→ **WHAT NEEDS TO BE DONE**: For the records that follow, work out how many lines include "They" and give only that count.

→ **Records from a data source**:
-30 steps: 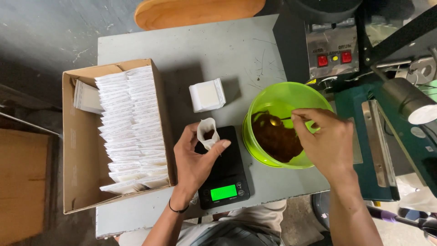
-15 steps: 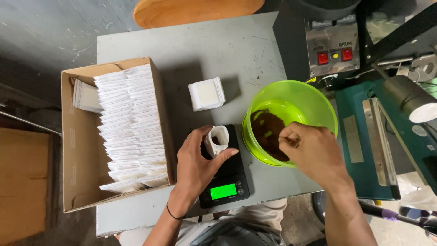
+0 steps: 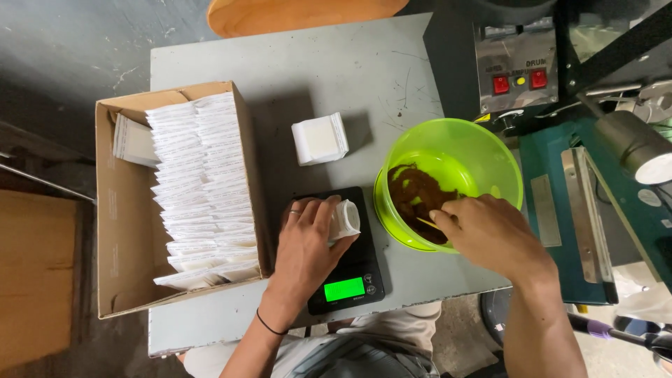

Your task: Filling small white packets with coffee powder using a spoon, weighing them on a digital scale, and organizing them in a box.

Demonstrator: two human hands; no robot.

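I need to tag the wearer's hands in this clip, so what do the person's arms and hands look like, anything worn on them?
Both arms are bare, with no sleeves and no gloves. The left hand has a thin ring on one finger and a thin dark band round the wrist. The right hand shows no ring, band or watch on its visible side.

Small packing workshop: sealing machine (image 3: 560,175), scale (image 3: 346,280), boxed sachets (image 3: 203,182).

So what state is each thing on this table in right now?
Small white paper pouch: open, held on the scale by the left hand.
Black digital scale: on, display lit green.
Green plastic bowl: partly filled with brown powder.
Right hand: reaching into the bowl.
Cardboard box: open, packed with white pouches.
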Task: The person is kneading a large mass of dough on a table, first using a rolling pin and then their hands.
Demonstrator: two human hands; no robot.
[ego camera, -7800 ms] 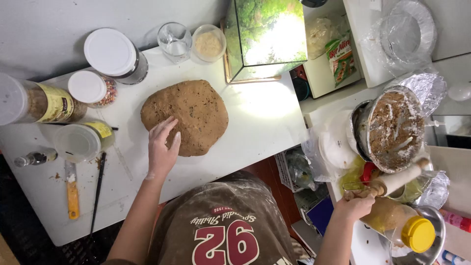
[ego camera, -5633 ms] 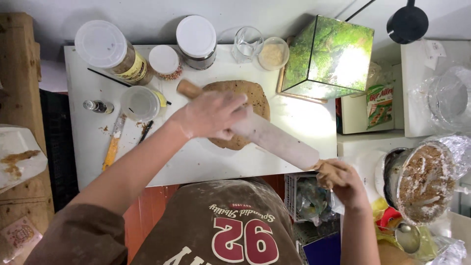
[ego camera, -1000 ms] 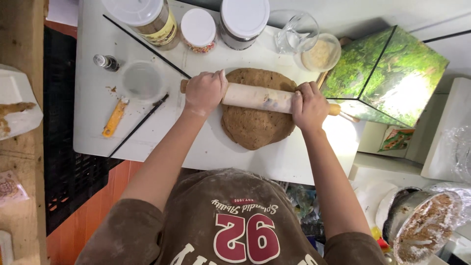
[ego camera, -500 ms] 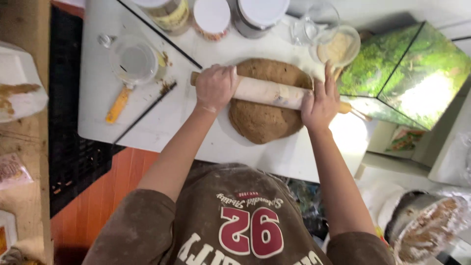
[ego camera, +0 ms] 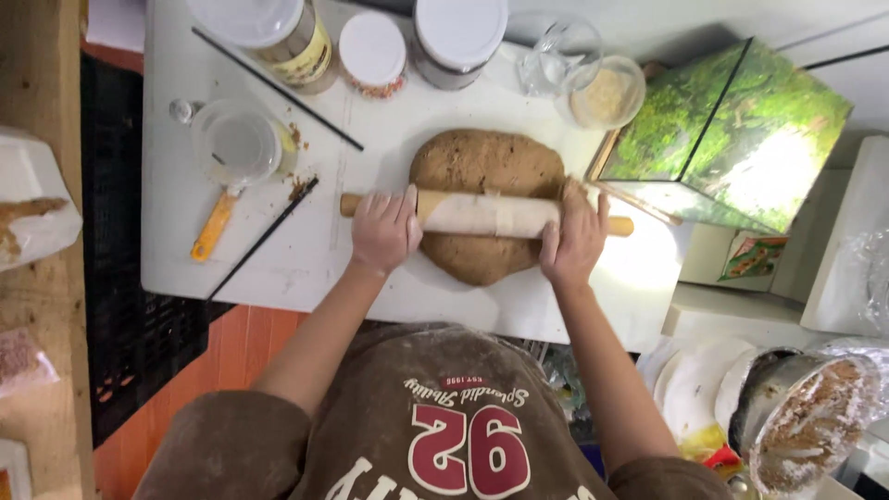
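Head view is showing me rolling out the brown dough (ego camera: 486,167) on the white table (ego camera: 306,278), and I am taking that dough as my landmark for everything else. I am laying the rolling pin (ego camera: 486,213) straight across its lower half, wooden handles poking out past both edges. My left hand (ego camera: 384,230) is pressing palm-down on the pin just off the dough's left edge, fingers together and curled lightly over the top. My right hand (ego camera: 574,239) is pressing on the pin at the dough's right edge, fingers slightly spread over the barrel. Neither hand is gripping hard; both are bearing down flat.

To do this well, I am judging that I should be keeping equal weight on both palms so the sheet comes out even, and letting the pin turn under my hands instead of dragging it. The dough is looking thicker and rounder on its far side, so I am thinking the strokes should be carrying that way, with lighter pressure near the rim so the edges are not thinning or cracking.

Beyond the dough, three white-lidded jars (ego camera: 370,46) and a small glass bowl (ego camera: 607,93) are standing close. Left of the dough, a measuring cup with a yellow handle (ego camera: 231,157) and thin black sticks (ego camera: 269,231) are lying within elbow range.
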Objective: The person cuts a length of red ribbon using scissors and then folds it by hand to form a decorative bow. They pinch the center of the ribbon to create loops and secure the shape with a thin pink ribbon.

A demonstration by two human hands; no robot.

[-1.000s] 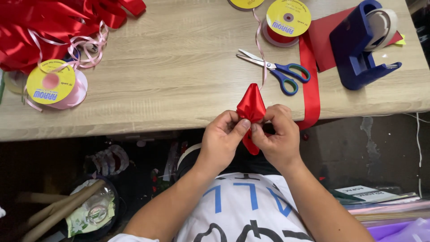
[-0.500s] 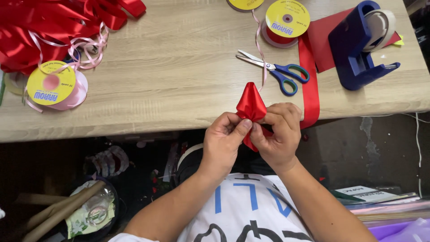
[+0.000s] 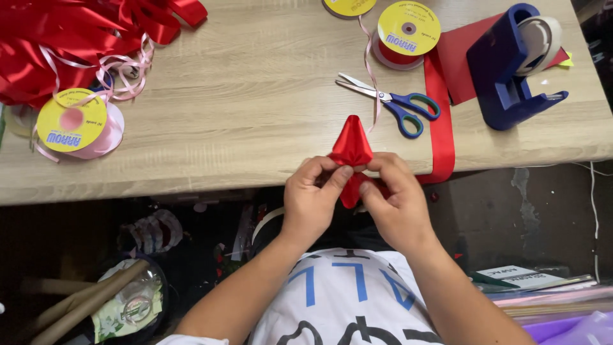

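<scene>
Here your left hand (image 3: 314,199) and right hand (image 3: 394,203) meet at the near edge of the surface (image 3: 255,115), both closed on a folded piece of red ribbon (image 3: 350,145). Your fingertips pinch its middle, so the pointed top stands up over the wood and the lower end hangs between your hands. Just beyond lie scissors (image 3: 389,102) with blue handles. To their right a long red strip (image 3: 440,121) runs off the edge, near a yellow-faced spool (image 3: 408,29) and a blue tape dispenser (image 3: 504,70). Far left sit a pink spool (image 3: 80,124) and a heap of red ribbon (image 3: 57,45).
</scene>
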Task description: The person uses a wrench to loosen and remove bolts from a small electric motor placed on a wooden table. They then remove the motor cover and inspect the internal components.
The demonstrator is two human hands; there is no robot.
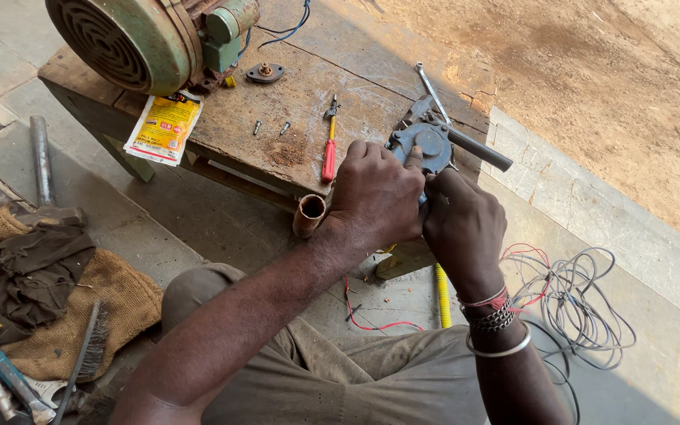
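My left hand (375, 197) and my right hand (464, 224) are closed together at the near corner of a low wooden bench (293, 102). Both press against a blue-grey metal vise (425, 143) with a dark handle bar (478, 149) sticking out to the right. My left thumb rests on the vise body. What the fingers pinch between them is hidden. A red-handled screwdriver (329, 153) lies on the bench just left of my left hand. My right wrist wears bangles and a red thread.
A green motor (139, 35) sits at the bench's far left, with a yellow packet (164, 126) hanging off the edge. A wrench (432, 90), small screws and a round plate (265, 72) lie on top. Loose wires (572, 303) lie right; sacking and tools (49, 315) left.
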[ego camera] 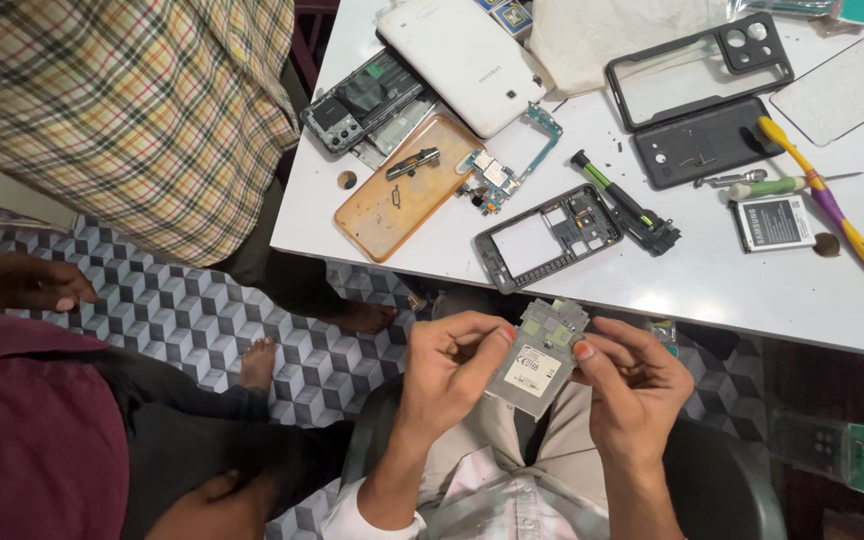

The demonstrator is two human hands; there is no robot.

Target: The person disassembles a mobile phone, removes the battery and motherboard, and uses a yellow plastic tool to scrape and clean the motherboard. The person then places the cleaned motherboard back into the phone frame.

→ **EXERCISE RESULT**: 2